L’Aîné et le Cadet abandonnent la lutte, posant leurs rames contre la coque du bateau. Le ciel continue d’exhiber son masque gris, furibond. Le bateau craque comme s’il allait se casser en deux. La proue bondit comme une bête sauvage sur sa proie, et la poupe, comme un monstre marin, semble vouloir plonger dans les profondeurs de l’eau. Le bateau fonce à gauche, s’élance à droite, tourne en rond, se précipite au Sud, vire de bord pour revenir au Nord. Il tournoie, libre, sans guide, selon son humeur, prêt à jeter Liêu et ses fils par-dessus bord. Un craquement sec, le gouvernail se brise. Perdant l’équilibre, Liêu tombe la tête la première au fond de la coque. La Mère baisse la tête, essuie l’eau de son visage, et prie. « Comment oses-tu espérer calmer le ciel et la terre avec une chétive prière ? » Mais elle continue de prier, elle croit que la terre a des oreilles pour écouter les plus humbles prières de ce monde.
Bizarrement, malgré de longues épreuves, le bateau n’a pas sombré, il continue de dériver. Puis le vent, les vagues se calment, la paix revient. Et la nuit tombe. Loin dans le ciel, un croissant de lune palpite. Le ciel devient profond, nimbé de mystère. Au début, tout le monde reste lucide. Mais peu à peu, plus personne n’arrive plus à se situer. Ils n’ont même plus le sentiment d’être sur un fleuve ou sur la mer quand ils se sont évanouis. L’air semble imprégné d’un délicat parfum. Une main mystérieuse soutient le bateau sans gouvernail dans sa dérive. Plusieurs jours et plusieurs nuits durant, au lieu de flotter vers la rive, le bateau flotte vers la mer. Finalement, par chance, il échoue sur une île déserte.
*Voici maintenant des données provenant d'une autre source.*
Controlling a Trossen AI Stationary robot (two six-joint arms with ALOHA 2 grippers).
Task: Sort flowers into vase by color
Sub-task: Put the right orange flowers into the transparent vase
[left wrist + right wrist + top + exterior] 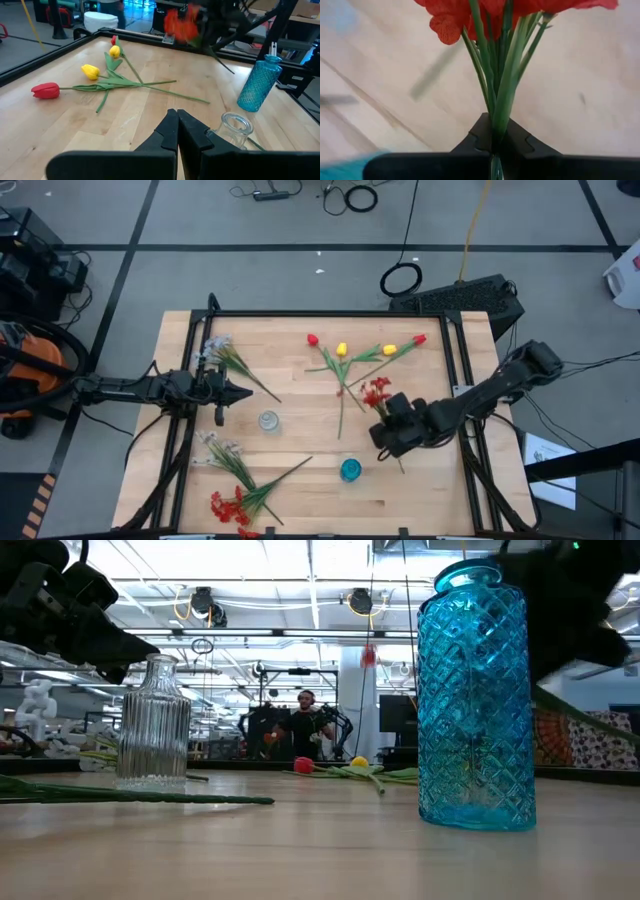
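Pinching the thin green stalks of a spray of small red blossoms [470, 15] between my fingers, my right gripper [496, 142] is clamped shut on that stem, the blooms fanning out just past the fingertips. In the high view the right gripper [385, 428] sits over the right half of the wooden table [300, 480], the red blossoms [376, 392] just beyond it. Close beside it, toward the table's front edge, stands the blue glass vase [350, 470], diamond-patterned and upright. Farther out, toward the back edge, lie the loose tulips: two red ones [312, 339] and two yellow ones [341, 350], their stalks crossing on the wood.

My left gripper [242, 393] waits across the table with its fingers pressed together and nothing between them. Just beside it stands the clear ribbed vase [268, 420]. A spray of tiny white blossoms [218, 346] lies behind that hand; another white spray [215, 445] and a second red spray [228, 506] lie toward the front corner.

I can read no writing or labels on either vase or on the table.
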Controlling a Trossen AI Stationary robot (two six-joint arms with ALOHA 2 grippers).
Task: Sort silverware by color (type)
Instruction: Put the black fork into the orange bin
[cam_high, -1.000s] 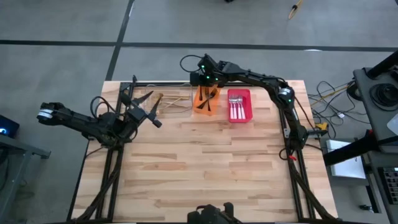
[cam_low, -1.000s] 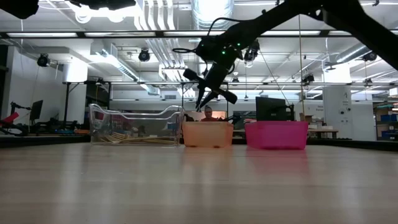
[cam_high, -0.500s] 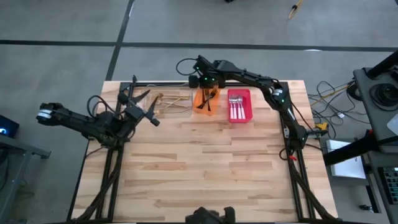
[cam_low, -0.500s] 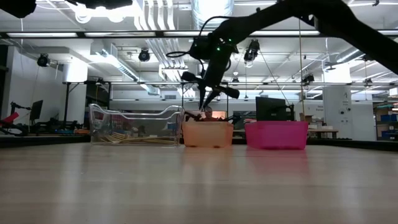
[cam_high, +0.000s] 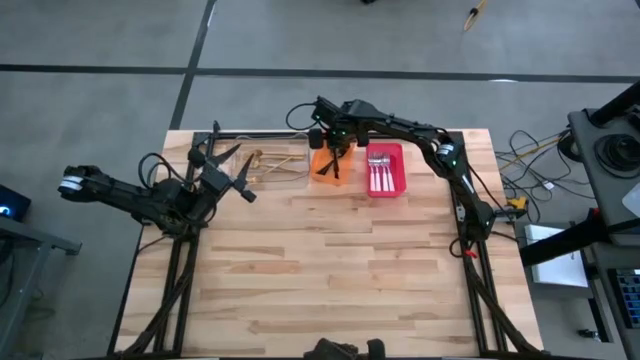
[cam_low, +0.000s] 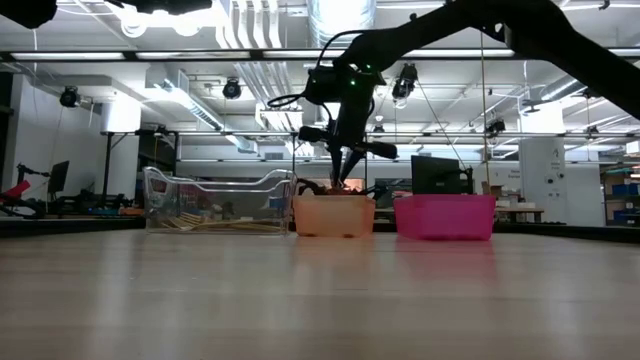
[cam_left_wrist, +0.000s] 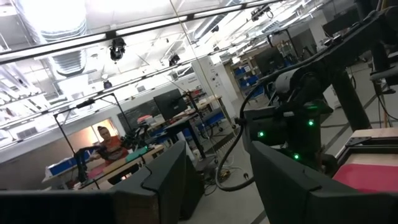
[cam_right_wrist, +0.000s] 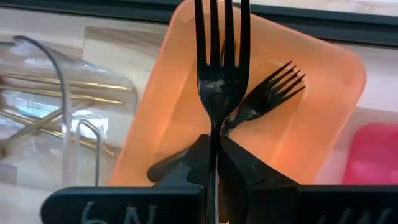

L’Aîné se réveille le premier après un long coma. Il se voit étendu sur le sable. Il regarde, hagard, autour de lui, il reconnaît sur son visage le soleil brûlant des après-midis sur les terres sauvages. Le vent charrie l’odeur chaude, nauséabonde de la mer. Les vagues mugissent à l’infini sur la plage lisse et blanche. Au loin, des rochers abrupts se hérissent dans un golfe. Une forêt verdoyante court du pied de l’île vers le sommet d’une montagne. Quelques ailes d’oiseaux voltigent dans le ciel.
L’Aîné s’efforce de se lever, il se rassoit, épuisé. Le bateau repose sur le sable, intact, non loin des corps allongés de son père et de son frère cadet. Sa mère est restée dans la cabine. L’Aîné commence par creuser un petit puits dans le sable, il recueille un peu d’eau dans le creux de sa main, il la boit, puis il prend une poignée de riz et se met à la mastiquer. Ensuite, il secoue les naufragés pour les réveiller.
Ils pénètrent lentement dans l’île, à la recherche d’une grotte pour passer la nuit.
La nuit, il fait très froid, les vagues ronronnent, les oiseaux, les bêtes sauvages crient alentour. Quelques jours après, Liêu et l’Aîné prennent leurs lances et partent à la découverte de l’île. De retour, ils apprennent à la Mère qu’ils n’ont trouvé ni village, ni culture, rien qui révèle la présence ou le passage des hommes sur l’île. La Mère comprend que la famille est tombée dans une situation mortelle. Les provisions sont épuisées. Elle n’avait jamais imaginé qu’ils s’égareraient sur une île déserte.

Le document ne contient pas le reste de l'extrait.